• WHAT IS EXPECTED
Beneath this instruction is a block of data; output from it exactly the lines that run from the one containing "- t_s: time" through the one containing "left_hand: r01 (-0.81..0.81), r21", inclusive.
(DATA FOR THIS EXERCISE Opens)
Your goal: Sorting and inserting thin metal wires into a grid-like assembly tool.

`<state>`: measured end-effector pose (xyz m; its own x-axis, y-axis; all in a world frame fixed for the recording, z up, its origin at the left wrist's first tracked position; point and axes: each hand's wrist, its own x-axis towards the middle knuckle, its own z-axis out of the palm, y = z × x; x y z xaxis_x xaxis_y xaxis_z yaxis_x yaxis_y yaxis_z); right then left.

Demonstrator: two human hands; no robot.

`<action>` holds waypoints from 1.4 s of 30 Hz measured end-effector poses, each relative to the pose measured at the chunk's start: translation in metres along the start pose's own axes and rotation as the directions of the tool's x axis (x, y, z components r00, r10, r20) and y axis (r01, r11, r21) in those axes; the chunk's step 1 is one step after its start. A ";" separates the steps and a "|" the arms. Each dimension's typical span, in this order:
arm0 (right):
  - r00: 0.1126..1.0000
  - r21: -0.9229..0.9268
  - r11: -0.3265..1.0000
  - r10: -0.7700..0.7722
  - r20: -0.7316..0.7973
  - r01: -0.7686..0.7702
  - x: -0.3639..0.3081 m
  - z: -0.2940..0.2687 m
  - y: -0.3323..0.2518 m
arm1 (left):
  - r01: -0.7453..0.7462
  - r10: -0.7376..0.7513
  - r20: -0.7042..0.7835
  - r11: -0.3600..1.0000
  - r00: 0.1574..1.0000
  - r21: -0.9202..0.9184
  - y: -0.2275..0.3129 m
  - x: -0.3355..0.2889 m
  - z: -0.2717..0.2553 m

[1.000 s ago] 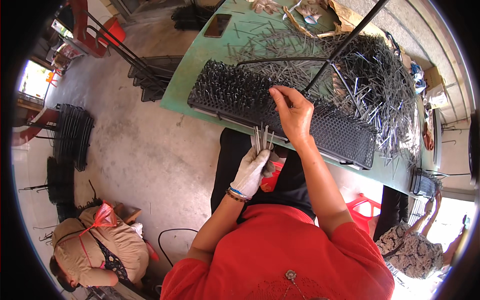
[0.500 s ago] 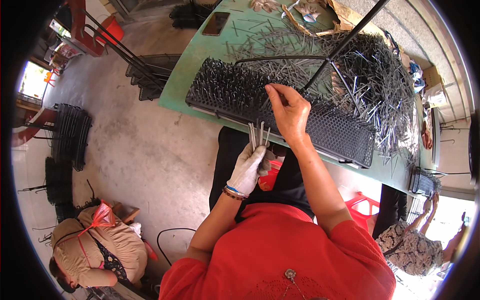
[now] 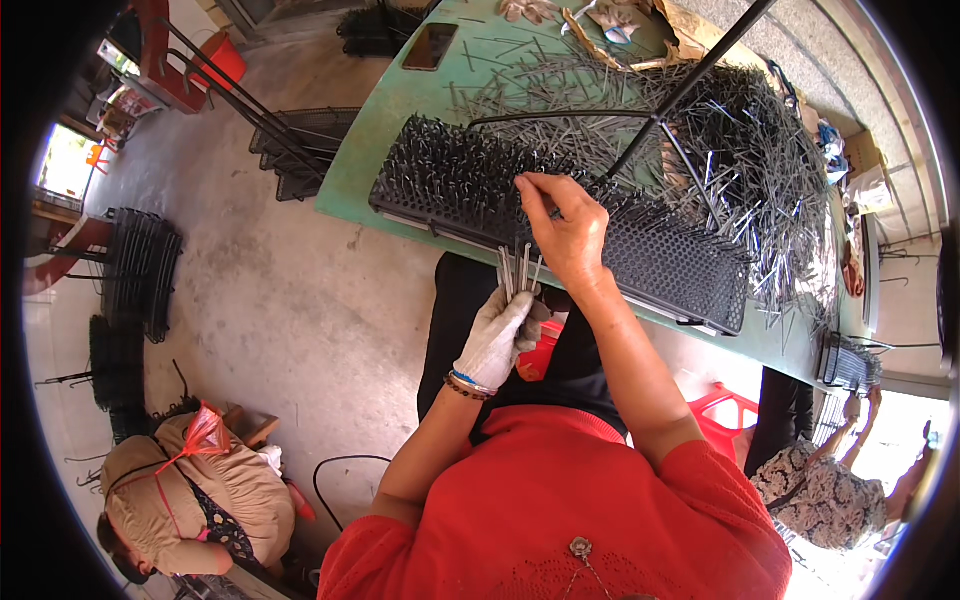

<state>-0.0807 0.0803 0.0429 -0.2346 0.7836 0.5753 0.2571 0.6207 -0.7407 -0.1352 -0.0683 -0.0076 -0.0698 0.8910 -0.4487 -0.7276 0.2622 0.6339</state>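
Note:
My left hand (image 3: 494,332), in a whitish glove, is closed round a small bundle of thin grey metal strips (image 3: 516,268) whose ends point up. Just beyond it, a black perforated metal tray (image 3: 665,270) lies along the near edge of the green table (image 3: 365,135). Dense upright black strips (image 3: 440,165) fill its left part, while bare holes show on the right. My bare right hand (image 3: 570,228) is over the tray's middle, beside the last of these strips. Its thumb and forefinger are pinched together; whatever is between them is too small to make out.
Loose metal strips (image 3: 765,150) are heaped behind the tray. A black rod frame (image 3: 690,85) rises over it. On the table lie a phone (image 3: 431,47) and gloves (image 3: 528,10). One person (image 3: 205,480) bends at lower left; another (image 3: 822,498) works at right, near a red stool (image 3: 726,410).
My right hand has shifted slightly left and down over the tray, its fingertips now lower among the upright strips. My left hand still holds the bundle in about the same place.

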 end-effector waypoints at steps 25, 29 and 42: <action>0.801 -0.030 0.888 0.429 0.417 -0.460 -0.036 -0.050 -0.001 | -0.105 0.106 0.023 0.994 0.994 -0.040 0.005 -0.003 0.013; 0.758 0.144 0.771 0.542 0.363 -0.620 -0.035 -0.058 0.001 | -0.115 0.116 0.024 0.993 0.993 -0.040 0.003 0.002 0.017; 0.971 0.208 0.956 0.227 -0.080 -0.207 -0.005 -0.026 0.013 | -0.037 0.038 -0.008 0.998 0.999 0.055 -0.002 0.011 0.012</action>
<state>-0.0523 0.0852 0.0399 -0.0946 0.9037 0.4177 0.0989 0.4260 -0.8993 -0.1266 -0.0548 -0.0058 -0.1029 0.8971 -0.4296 -0.6856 0.2489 0.6841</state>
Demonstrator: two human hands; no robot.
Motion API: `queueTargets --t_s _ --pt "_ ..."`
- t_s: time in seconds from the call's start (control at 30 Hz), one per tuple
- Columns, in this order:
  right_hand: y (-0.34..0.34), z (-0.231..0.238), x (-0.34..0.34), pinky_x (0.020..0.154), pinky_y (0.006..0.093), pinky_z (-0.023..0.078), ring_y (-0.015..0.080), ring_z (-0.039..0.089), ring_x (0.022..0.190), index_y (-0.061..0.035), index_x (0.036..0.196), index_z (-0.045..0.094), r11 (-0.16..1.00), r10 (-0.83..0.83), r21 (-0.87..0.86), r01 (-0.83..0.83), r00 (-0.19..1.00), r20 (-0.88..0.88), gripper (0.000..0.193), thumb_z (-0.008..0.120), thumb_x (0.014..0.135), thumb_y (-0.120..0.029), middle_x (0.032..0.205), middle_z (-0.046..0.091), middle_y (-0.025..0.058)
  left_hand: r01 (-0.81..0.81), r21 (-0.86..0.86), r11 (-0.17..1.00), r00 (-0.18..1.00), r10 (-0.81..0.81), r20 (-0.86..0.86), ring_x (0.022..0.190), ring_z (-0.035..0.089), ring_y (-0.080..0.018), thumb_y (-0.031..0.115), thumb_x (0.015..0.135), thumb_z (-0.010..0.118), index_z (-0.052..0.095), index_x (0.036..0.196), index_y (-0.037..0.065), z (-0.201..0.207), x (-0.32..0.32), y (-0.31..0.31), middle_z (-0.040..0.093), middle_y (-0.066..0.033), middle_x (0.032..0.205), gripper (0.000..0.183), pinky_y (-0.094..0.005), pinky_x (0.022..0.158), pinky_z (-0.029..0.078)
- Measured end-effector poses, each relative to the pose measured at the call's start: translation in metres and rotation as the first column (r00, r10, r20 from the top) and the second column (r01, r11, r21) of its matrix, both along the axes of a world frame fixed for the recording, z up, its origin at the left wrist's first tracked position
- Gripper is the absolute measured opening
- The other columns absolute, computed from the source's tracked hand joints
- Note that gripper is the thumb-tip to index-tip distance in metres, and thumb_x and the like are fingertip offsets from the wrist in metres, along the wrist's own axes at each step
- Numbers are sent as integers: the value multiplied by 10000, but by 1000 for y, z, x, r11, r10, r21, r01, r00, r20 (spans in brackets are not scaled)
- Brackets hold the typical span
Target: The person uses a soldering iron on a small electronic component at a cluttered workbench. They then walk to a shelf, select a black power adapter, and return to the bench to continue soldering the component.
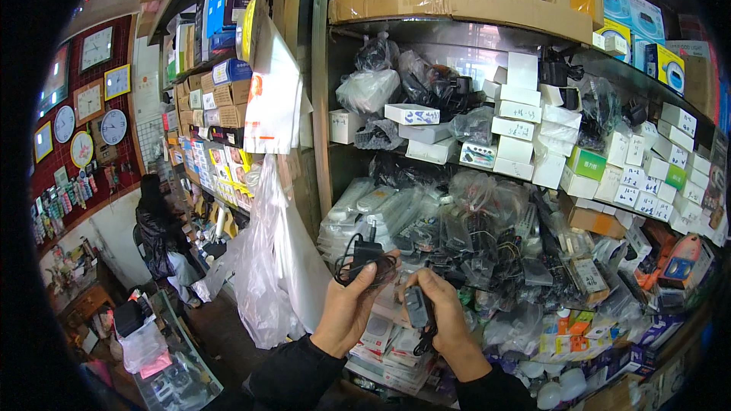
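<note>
Head view looks into a crowded shop shelf. The left hand [352, 306] is raised before the shelf, its fingers [378, 272] closed around a small black plastic power adapter with a coiled black cord [365, 257]; the cord loops out over the thumb side and down behind the palm. The right hand [445, 312] sits just beside it, slightly lower, fingers curled around a dark grey oblong plastic plug-shaped part [416, 307] held upright, with a thin black cable [423, 341] hanging from its lower end. The two hands are near each other but apart.

Behind them, a middle shelf holds clear plastic bags of black cables and chargers [472, 221]. Above it, stacked small white cardboard boxes [518, 118] share the upper metal shelf [457, 30] with more bagged items. A bunch of translucent white plastic carrier bags [270, 259] hangs at the shelf's left. Far left, round and square wall clocks [91, 99] hang on a red wall, and a person in dark clothing [156, 232] stands below them.
</note>
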State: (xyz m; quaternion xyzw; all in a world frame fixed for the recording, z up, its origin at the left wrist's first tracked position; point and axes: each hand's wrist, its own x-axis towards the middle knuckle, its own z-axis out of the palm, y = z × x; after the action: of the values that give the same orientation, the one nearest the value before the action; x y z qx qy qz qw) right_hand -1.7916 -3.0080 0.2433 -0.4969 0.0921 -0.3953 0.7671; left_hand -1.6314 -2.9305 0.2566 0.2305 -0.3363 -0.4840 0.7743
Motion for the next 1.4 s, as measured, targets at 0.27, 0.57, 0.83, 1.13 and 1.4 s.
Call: queueTargets --t_s 0.27,0.57,0.83,1.13,1.4 --pt "7 -4 11 774 240 515 92 652 897 5 1317 650 944 -149 -322 63 958 -247 469 770 1027 -343 1008 719 48 139 86 987 985 -146 87 1366 610 -292 122 1024 696 524 1476 -90 -6 -1 2 613 -204 1502 528 -434 1201 469" --pt "10 0 20 598 272 517 96 636 696 32 1183 698 935 -333 -207 288 914 -233 446 727 1047 -392 878 692 25 291 12 957 955 -291 57 1360 573 -261 297 1006 766 375 1595 -29 -19 5 9 509 -153 1562 778 -418 1154 472" --pt "25 37 28 561 264 461 58 563 631 76 1181 666 543 -761 -619 567 644 -77 395 779 1002 -257 786 712 40 284 40 958 911 -283 301 1375 539 -237 218 1038 759 447 1585 34 -38 -20 17 568 -106 1476 656 -401 1094 480" --pt "16 75 47 595 412 584 311 771 687 20 1250 720 -70 -955 -901 427 232 184 484 872 885 -260 825 765 201 289 31 957 928 -288 237 863 659 -133 298 1082 702 646 1271 23 -43 10 -1 679 -47 962 338 -327 750 535" --pt "-105 260 25 586 469 537 385 706 643 -25 1107 708 -616 -783 -788 -27 -97 615 356 861 858 -229 730 710 187 470 109 876 831 -480 280 856 672 -146 338 1068 719 584 1392 29 -44 55 5 688 -57 1003 468 -356 745 564"
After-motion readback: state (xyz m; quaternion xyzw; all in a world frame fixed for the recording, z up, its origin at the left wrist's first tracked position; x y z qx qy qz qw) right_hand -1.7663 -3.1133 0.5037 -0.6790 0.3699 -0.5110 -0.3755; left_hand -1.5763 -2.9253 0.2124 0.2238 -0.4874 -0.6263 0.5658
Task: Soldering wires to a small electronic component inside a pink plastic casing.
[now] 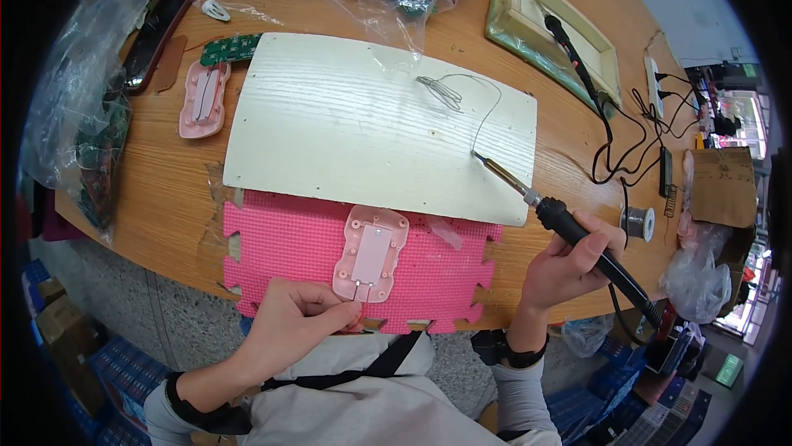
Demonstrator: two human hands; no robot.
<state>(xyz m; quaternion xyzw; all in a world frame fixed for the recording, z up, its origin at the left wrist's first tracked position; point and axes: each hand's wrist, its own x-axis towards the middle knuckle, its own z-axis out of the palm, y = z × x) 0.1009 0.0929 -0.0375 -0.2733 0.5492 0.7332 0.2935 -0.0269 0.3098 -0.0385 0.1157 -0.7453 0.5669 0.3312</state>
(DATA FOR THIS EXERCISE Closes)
• RESPONSE AREA
- t_s: time in seconds from the call's start (control at 30 Hz), one per tuple
- Columns, in this order:
  right_hand: y (-0.34..0.34), z (-0.231..0.238), x (-0.34..0.34), pinky_x (0.020..0.154), pinky_y (0.006..0.093), pinky_z (-0.023..0.078), ring_y (-0.015..0.080), ring_z (-0.039..0.089), ring_x (0.022..0.190), index_y (-0.061..0.035), index_x (0.036..0.196), index_z (-0.045..0.094), r11 (-0.16..1.00), r10 (-0.83..0.83), r21 (-0.87..0.86), r01 (-0.83..0.83), r00 (-0.19..1.00), r20 (-0.88..0.88), gripper (0.000..0.193), thumb_z (-0.008..0.120), thumb_x (0.014..0.135), thumb_y (-0.120..0.029), middle_x (0.032..0.205), middle_z (-0.046..0.091), middle_y (-0.025..0.058)
  left_hand: r01 (-0.81..0.81), r21 (-0.86..0.86), r11 (-0.17..1.00), r00 (-0.18..1.00), r10 (-0.81..0.81), r20 (-0.86..0.86), ring_x (0.022..0.190), ring_z (-0.035..0.089), ring_y (-0.080..0.018), thumb_y (-0.031..0.115), thumb_x (0.015..0.135), thumb_z (-0.010..0.118), index_z (-0.052..0.095), index_x (0.036..0.196), index_y (-0.037..0.065), z (-0.201..0.207), x (-0.32..0.32), y (-0.31..0.31), middle_z (-0.040..0.093), middle_y (-0.066..0.033), middle_x (0.032..0.205), gripper (0.000..0.183), pinky_y (-0.094..0.005), pinky_x (0.022..0.158), pinky_z (-0.029..0.078)

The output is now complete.